------ DATA EXTRACT ------

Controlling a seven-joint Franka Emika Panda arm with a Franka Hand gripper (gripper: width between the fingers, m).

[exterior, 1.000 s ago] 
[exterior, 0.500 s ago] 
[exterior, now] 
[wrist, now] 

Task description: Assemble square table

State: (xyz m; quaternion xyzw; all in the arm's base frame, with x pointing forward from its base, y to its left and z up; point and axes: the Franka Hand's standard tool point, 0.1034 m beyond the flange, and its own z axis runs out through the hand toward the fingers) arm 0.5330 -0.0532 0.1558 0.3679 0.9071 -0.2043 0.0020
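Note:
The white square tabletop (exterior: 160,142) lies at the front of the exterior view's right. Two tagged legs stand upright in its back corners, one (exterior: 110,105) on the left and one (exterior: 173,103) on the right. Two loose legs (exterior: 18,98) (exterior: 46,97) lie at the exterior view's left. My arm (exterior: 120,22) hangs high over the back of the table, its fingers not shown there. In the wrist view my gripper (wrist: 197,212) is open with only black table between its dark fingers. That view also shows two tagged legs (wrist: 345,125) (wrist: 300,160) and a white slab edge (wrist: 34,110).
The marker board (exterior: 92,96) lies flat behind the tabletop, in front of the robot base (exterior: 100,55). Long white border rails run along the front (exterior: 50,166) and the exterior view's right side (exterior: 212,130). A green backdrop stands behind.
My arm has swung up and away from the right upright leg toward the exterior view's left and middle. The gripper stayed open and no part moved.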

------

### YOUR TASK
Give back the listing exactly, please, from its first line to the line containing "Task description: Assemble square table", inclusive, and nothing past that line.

### ANSWER FOR THE TASK
Controlling a seven-joint Franka Emika Panda arm with a Franka Hand gripper (gripper: width between the fingers, m).

[exterior, 1.000 s ago] 
[exterior, 0.500 s ago] 
[exterior, now] 
[wrist, now] 

Task description: Assemble square table

No more work is needed on this exercise.